(Beginning of DATA EXTRACT)

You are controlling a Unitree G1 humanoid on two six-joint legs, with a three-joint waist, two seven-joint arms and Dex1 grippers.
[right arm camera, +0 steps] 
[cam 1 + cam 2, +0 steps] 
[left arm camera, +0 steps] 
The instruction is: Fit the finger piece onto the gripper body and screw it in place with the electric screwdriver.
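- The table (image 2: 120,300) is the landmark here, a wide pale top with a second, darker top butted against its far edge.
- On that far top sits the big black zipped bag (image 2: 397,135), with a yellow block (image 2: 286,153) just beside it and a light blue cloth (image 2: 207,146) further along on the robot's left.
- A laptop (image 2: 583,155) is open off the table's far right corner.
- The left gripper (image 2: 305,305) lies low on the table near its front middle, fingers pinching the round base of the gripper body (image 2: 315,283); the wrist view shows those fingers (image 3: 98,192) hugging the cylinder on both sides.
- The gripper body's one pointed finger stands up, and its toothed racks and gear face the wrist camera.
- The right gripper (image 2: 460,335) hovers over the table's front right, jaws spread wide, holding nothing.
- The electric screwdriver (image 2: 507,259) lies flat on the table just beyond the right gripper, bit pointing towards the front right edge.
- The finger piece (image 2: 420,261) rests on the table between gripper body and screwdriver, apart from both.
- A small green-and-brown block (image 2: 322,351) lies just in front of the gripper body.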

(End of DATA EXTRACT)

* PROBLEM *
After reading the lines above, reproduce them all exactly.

* ANSWER TO THIS PROBLEM *
You are controlling a Unitree G1 humanoid on two six-joint legs, with a three-joint waist, two seven-joint arms and Dex1 grippers.
[right arm camera, +0 steps] 
[cam 1 + cam 2, +0 steps] 
[left arm camera, +0 steps] 
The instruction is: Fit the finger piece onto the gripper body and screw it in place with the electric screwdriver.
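- The table (image 2: 120,300) is the landmark here, a wide pale top with a second, darker top butted against its far edge.
- On that far top sits the big black zipped bag (image 2: 397,135), with a yellow block (image 2: 286,153) just beside it and a light blue cloth (image 2: 207,146) further along on the robot's left.
- A laptop (image 2: 583,155) is open off the table's far right corner.
- The left gripper (image 2: 305,305) lies low on the table near its front middle, fingers pinching the round base of the gripper body (image 2: 315,283); the wrist view shows those fingers (image 3: 98,192) hugging the cylinder on both sides.
- The gripper body's one pointed finger stands up, and its toothed racks and gear face the wrist camera.
- The right gripper (image 2: 460,335) hovers over the table's front right, jaws spread wide, holding nothing.
- The electric screwdriver (image 2: 507,259) lies flat on the table just beyond the right gripper, bit pointing towards the front right edge.
- The finger piece (image 2: 420,261) rests on the table between gripper body and screwdriver, apart from both.
- A small green-and-brown block (image 2: 322,351) lies just in front of the gripper body.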

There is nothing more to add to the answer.